(Beginning of Source data)

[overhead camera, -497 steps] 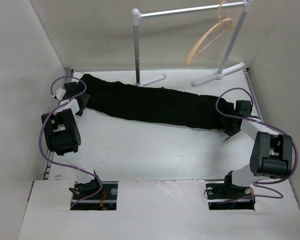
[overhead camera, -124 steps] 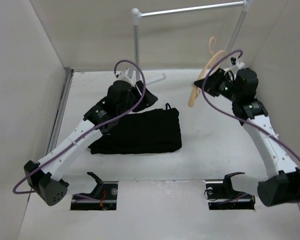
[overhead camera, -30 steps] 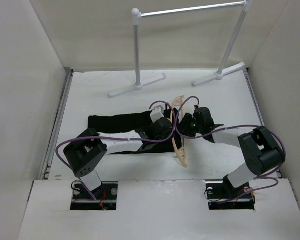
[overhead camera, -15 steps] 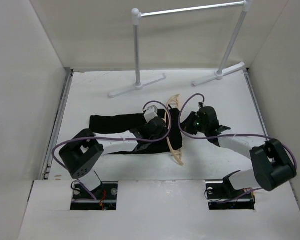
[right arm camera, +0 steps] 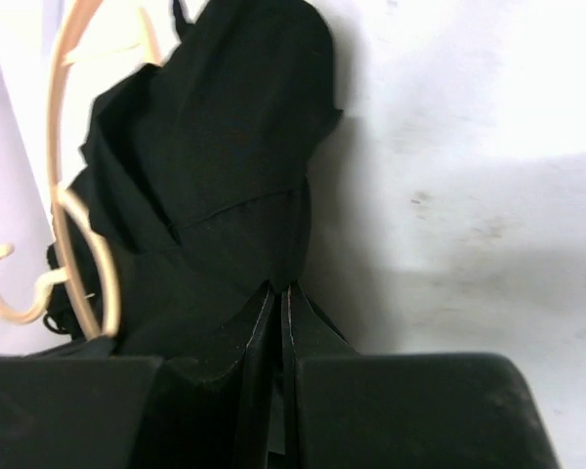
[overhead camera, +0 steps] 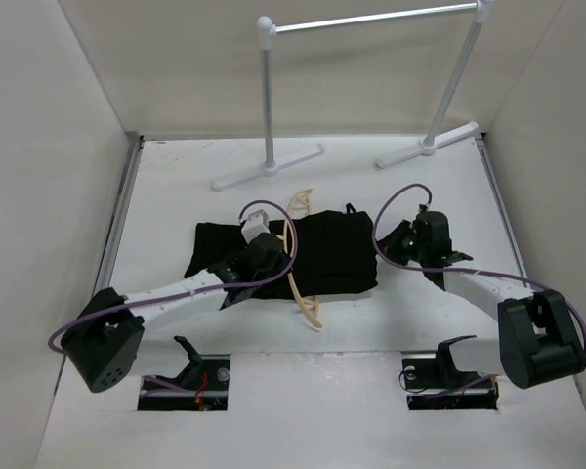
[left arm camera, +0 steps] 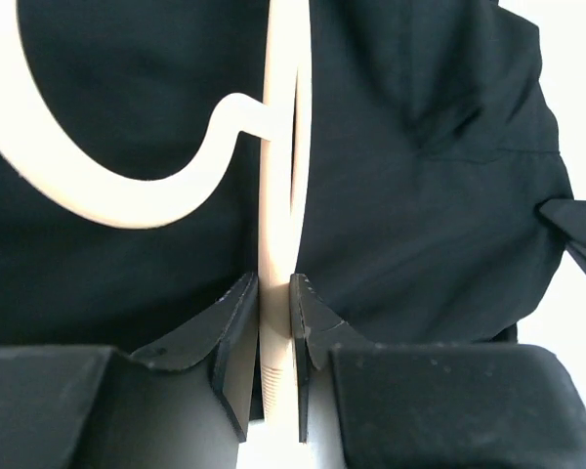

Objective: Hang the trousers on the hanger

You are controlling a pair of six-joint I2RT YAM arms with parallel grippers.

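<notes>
Trousers point(overhead camera: 337, 259): lying as a flat, folded black block on the table point(overhead camera: 176, 186), mid-field, in front of the rail stand point(overhead camera: 268, 98) and well apart from its feet.

Hanger point(overhead camera: 295, 283): set on edge across the cloth, running near-to-far and tilted, hook end toward the left arm. Black cloth visible on both sides of it; cannot tell whether the cloth passes through the frame. Near tip pokes out past the trousers' near edge onto bare table.

Left gripper point(left arm camera: 272, 288): clamped on the hanger point(left arm camera: 278, 147), both fingers point(left arm camera: 236, 318) pressed against the thin wooden bar, hook curving off to the left in the left wrist view, trousers point(left arm camera: 420, 195) filling the background.

Right gripper point(right arm camera: 278, 291): at the right-hand edge of the trousers point(right arm camera: 215, 176), jaws pressed together to a thin slit with the cloth's corner drawn in between the tips; black on black, so seam of contact hard to separate. Hanger point(right arm camera: 68, 215) seen at far left of that view, beyond the cloth.

Grippers placed at opposite sides of the right-hand fold, left gripper point(overhead camera: 278, 259) at the hanger, right gripper point(overhead camera: 389, 249) at the outer edge.
</notes>
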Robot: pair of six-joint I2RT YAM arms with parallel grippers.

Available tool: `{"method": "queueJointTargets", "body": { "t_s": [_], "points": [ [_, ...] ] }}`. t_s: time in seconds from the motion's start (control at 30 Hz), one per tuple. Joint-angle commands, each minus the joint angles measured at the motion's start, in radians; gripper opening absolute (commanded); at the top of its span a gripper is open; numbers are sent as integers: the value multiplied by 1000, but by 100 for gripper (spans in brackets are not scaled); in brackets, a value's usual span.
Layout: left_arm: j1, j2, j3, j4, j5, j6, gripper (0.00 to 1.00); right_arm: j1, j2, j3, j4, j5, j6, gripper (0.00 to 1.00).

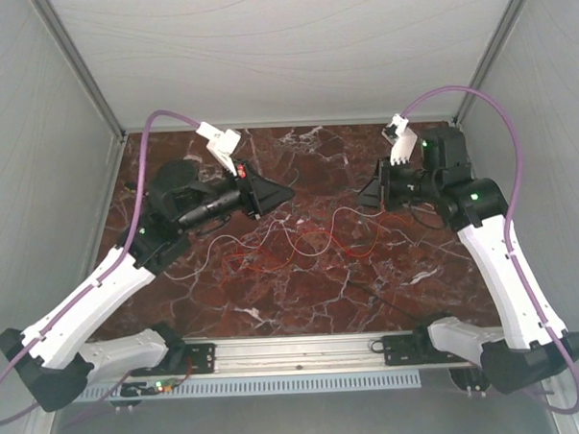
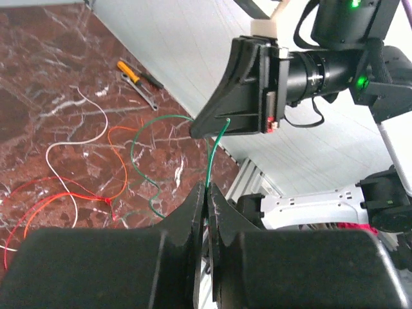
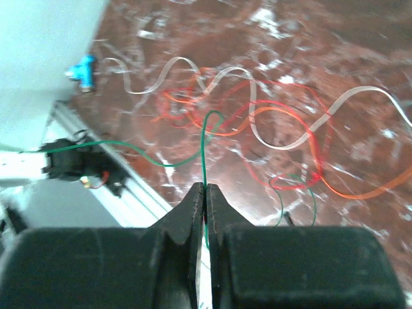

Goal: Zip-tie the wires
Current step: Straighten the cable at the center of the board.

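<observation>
The wires (image 1: 291,241) lie in loose red, orange and white loops on the marble, mid-table. They also show in the right wrist view as red wires (image 3: 283,109) and in the left wrist view as a white wire (image 2: 84,132). My left gripper (image 2: 207,188) is shut on a thin green wire (image 2: 219,145) that rises toward the right gripper's fingers (image 2: 225,96). My right gripper (image 3: 205,188) is also shut on a green wire (image 3: 203,145). Seen from above, the left gripper (image 1: 288,193) and right gripper (image 1: 365,200) face each other above the loops. A thin black strip, likely the zip tie (image 1: 375,297), lies nearer the front.
A yellow-handled screwdriver (image 2: 129,69) and a grey metal tool (image 2: 145,95) lie by the side wall. A small blue part (image 3: 82,71) sits near the wall. White walls enclose the table, and a metal rail (image 1: 295,351) runs along the front edge between the arm bases.
</observation>
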Motion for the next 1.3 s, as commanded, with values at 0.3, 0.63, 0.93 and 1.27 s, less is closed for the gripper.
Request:
{"method": "queueJointTargets", "body": {
  "t_s": [0.3,0.63,0.93,1.27],
  "points": [
    [-7,-93,18,48,-146,82,0,4,-103,-28,437,-233,262,0],
    [-7,-126,-9,-106,-181,104,0,-23,-130,-60,146,558,72,0],
    [-8,-45,-62,-38,-69,30,0,-31,-155,-208,271,752,-114,0],
    [-11,65,-18,-66,-27,52,0,-53,-54,-248,364,864,-294,0]
  ]
}}
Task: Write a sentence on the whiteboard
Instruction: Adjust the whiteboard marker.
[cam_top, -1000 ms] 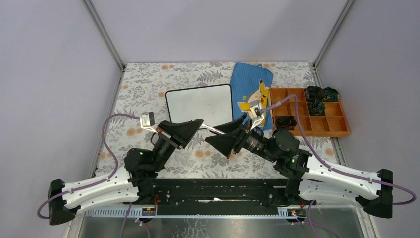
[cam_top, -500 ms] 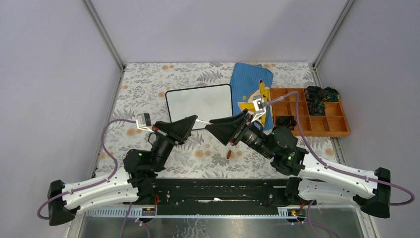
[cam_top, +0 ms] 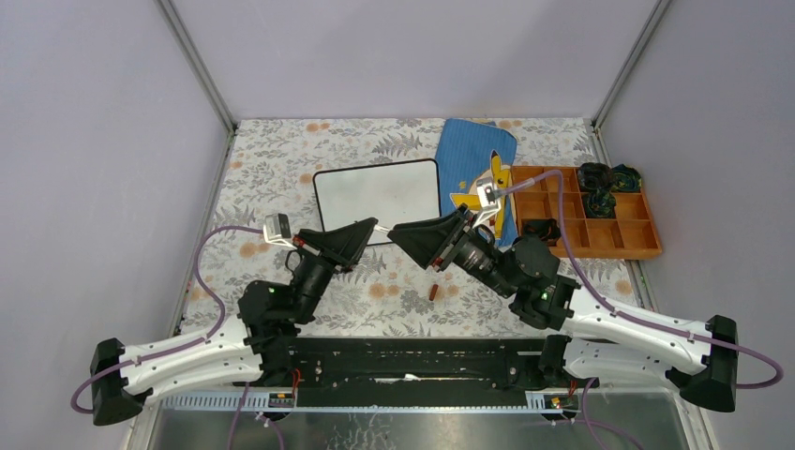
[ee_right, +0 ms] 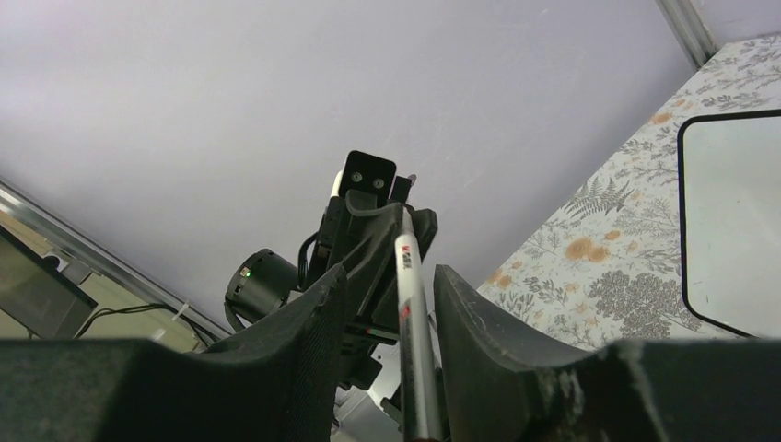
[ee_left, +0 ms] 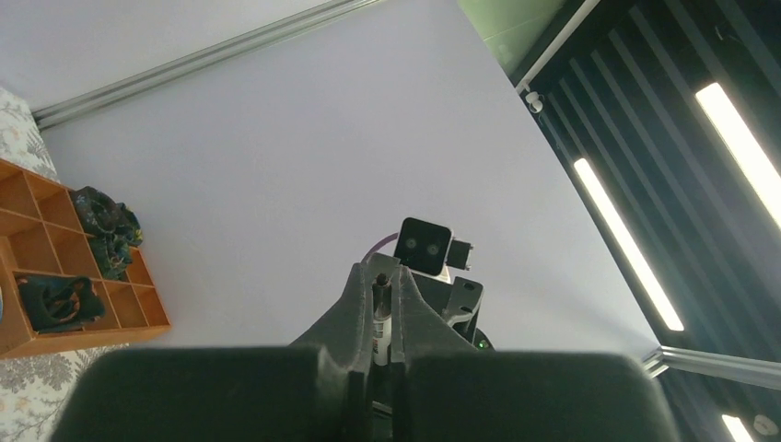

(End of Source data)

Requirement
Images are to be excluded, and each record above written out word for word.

Task output
[overhead camera, -497 steps] 
[overhead camera, -124 steps] 
[overhead camera, -30 steps] 
[overhead camera, -15 steps] 
[right arm camera, +0 steps] 
[overhead camera, +0 steps] 
[left arm camera, +0 steps] 

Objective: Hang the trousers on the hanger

You are controlling a pair of six-joint I2RT YAM arms with parallel grippers.

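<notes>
Trousers point(overhead camera: 337, 259): lying as a flat, folded black block on the table point(overhead camera: 176, 186), mid-field, in front of the rail stand point(overhead camera: 268, 98) and well apart from its feet.

Hanger point(overhead camera: 295, 283): set on edge across the cloth, running near-to-far and tilted, hook end toward the left arm. Black cloth visible on both sides of it; cannot tell whether the cloth passes through the frame. Near tip pokes out past the trousers' near edge onto bare table.

Left gripper point(left arm camera: 272, 288): clamped on the hanger point(left arm camera: 278, 147), both fingers point(left arm camera: 236, 318) pressed against the thin wooden bar, hook curving off to the left in the left wrist view, trousers point(left arm camera: 420, 195) filling the background.

Right gripper point(right arm camera: 278, 291): at the right-hand edge of the trousers point(right arm camera: 215, 176), jaws pressed together to a thin slit with the cloth's corner drawn in between the tips; black on black, so seam of contact hard to separate. Hanger point(right arm camera: 68, 215) seen at far left of that view, beyond the cloth.

Grippers placed at opposite sides of the right-hand fold, left gripper point(overhead camera: 278, 259) at the hanger, right gripper point(overhead camera: 389, 249) at the outer edge.
</notes>
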Robot: pair of six-joint I2RT YAM arms with parallel grippers.

Available tool: `{"method": "queueJointTargets", "body": { "t_s": [_], "points": [ [_, ...] ] }}`. t_s: time in seconds from the motion's start (control at 30 Hz), one per tuple. Joint-angle commands, each minus the joint angles measured at the motion's start, in radians; gripper opening absolute (commanded); at the top of its span a gripper is open; numbers are sent as integers: the value multiplied by 1000, but by 100 for gripper (spans in brackets are not scaled); in brackets, a value's usual span.
Layout: left_arm: j1, j2, j3, j4, j5, j6, gripper (0.00 to 1.00); right_arm: j1, j2, j3, j4, j5, j6, gripper (0.00 to 1.00).


Goal: Zip-tie the wires
Current step: Straighten the cable at the center of the board.

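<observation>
The wires (image 1: 291,241) lie in loose red, orange and white loops on the marble, mid-table. They also show in the right wrist view as red wires (image 3: 283,109) and in the left wrist view as a white wire (image 2: 84,132). My left gripper (image 2: 207,188) is shut on a thin green wire (image 2: 219,145) that rises toward the right gripper's fingers (image 2: 225,96). My right gripper (image 3: 205,188) is also shut on a green wire (image 3: 203,145). Seen from above, the left gripper (image 1: 288,193) and right gripper (image 1: 365,200) face each other above the loops. A thin black strip, likely the zip tie (image 1: 375,297), lies nearer the front.
A yellow-handled screwdriver (image 2: 129,69) and a grey metal tool (image 2: 145,95) lie by the side wall. A small blue part (image 3: 82,71) sits near the wall. White walls enclose the table, and a metal rail (image 1: 295,351) runs along the front edge between the arm bases.
</observation>
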Motion for the next 1.3 s, as commanded, with values at 0.3, 0.63, 0.93 and 1.27 s, less is closed for the gripper.
Request:
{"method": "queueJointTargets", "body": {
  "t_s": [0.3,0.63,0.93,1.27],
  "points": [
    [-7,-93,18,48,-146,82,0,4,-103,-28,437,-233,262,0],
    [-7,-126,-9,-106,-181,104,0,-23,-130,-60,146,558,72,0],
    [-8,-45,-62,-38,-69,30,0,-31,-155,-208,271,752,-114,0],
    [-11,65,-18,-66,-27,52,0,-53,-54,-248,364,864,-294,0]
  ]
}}
Task: Write a sentence on the whiteboard
Instruction: Adjust the whiteboard marker.
[cam_top, -1000 ms] 
[cam_top, -500 ms] 
[cam_top, +0 ms] 
[ee_right, +0 ms] 
[ee_left, +0 ms] 

This output requires no further additions.